== Records supplied ==

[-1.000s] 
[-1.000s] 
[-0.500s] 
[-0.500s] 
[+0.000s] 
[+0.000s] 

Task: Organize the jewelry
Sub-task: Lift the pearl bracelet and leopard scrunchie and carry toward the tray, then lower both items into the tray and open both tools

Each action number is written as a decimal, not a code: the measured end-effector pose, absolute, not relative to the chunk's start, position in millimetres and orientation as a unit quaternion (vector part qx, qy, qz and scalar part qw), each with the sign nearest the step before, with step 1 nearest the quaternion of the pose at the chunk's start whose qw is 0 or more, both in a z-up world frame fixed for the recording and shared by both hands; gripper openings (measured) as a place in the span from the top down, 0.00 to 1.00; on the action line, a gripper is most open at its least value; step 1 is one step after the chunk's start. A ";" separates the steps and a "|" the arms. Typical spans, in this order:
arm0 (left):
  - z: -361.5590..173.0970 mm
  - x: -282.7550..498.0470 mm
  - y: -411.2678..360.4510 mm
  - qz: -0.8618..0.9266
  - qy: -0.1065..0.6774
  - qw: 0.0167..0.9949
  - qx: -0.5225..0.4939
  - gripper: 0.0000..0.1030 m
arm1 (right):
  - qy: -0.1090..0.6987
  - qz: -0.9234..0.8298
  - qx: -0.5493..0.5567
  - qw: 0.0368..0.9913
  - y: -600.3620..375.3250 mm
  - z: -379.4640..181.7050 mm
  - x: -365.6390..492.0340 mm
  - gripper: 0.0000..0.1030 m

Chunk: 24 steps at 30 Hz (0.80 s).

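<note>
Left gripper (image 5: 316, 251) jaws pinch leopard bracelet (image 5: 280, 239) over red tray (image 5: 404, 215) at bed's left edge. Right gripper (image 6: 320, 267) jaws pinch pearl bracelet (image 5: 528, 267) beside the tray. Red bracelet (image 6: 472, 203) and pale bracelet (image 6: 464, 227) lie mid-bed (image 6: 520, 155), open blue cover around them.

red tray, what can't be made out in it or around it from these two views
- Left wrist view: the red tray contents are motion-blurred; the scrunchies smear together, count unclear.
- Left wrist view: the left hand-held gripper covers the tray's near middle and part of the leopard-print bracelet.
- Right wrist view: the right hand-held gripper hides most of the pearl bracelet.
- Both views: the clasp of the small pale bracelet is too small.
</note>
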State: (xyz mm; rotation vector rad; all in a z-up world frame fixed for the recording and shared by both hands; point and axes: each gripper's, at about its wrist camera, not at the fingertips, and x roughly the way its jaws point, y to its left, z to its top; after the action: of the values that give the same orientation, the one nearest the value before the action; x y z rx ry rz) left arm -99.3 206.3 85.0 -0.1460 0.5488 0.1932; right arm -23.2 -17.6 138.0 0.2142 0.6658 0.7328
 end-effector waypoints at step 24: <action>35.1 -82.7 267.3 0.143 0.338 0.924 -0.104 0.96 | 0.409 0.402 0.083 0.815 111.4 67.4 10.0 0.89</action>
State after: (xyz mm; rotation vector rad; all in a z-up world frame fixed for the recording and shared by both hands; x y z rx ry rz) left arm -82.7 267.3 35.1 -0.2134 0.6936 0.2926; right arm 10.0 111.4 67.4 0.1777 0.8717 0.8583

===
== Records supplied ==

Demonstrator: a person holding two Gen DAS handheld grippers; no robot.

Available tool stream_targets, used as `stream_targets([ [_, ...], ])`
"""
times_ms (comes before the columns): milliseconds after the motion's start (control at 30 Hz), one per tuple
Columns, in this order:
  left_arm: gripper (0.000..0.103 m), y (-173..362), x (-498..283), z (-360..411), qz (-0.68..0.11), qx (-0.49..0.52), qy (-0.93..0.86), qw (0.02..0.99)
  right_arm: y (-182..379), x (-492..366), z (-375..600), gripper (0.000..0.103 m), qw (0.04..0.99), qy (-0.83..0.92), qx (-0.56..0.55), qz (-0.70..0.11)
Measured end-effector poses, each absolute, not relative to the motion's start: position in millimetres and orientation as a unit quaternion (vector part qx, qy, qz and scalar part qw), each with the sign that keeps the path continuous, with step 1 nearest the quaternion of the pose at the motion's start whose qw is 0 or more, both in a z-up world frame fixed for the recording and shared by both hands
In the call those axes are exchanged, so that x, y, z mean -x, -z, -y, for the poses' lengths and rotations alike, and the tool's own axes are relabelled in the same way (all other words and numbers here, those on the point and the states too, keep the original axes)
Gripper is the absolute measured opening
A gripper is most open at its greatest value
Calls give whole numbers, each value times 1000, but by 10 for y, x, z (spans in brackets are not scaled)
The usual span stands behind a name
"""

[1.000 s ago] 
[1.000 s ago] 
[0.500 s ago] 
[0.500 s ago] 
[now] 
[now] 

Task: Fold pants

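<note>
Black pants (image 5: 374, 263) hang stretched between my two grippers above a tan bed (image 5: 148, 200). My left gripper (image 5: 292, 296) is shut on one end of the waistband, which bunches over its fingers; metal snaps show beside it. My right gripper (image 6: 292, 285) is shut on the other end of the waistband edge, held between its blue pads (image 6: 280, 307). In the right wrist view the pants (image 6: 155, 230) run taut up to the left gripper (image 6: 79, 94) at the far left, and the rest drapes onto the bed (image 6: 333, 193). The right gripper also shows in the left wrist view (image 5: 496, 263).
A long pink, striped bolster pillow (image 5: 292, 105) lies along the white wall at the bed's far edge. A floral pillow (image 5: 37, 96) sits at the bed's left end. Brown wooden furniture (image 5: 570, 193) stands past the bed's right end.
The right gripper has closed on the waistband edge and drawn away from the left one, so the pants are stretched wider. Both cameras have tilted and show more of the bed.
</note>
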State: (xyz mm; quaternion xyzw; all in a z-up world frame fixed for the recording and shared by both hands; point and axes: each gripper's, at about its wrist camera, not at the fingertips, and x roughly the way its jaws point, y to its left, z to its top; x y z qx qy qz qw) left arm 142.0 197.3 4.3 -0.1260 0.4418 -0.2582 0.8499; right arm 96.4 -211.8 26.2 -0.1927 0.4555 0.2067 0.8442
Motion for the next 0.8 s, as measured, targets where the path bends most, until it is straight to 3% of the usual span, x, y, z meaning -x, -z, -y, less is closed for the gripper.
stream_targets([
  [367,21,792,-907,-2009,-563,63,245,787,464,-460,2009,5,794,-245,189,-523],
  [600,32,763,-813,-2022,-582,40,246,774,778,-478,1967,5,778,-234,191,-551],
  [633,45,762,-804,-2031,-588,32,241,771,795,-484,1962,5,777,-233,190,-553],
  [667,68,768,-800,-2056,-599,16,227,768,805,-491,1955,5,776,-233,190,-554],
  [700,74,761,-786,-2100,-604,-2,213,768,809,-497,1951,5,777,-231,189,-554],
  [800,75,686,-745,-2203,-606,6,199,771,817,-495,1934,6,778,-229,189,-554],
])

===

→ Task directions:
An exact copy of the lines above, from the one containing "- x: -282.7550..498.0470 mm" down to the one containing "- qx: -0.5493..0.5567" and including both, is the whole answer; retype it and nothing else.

→ Answer to this task:
  - x: -282.7550..498.0470 mm
  - y: -411.2678..360.4510 mm
  - qz: -0.8618..0.9266
  - qy: -0.1065..0.6774
  - qw: 0.0167..0.9949
  - qx: -0.5225..0.4939
  - gripper: 0.0000..0.1030 m
arm1 (right):
  - qy: -0.1090..0.6987
  - qz: -0.9234..0.8298
  - qx: -0.5493..0.5567

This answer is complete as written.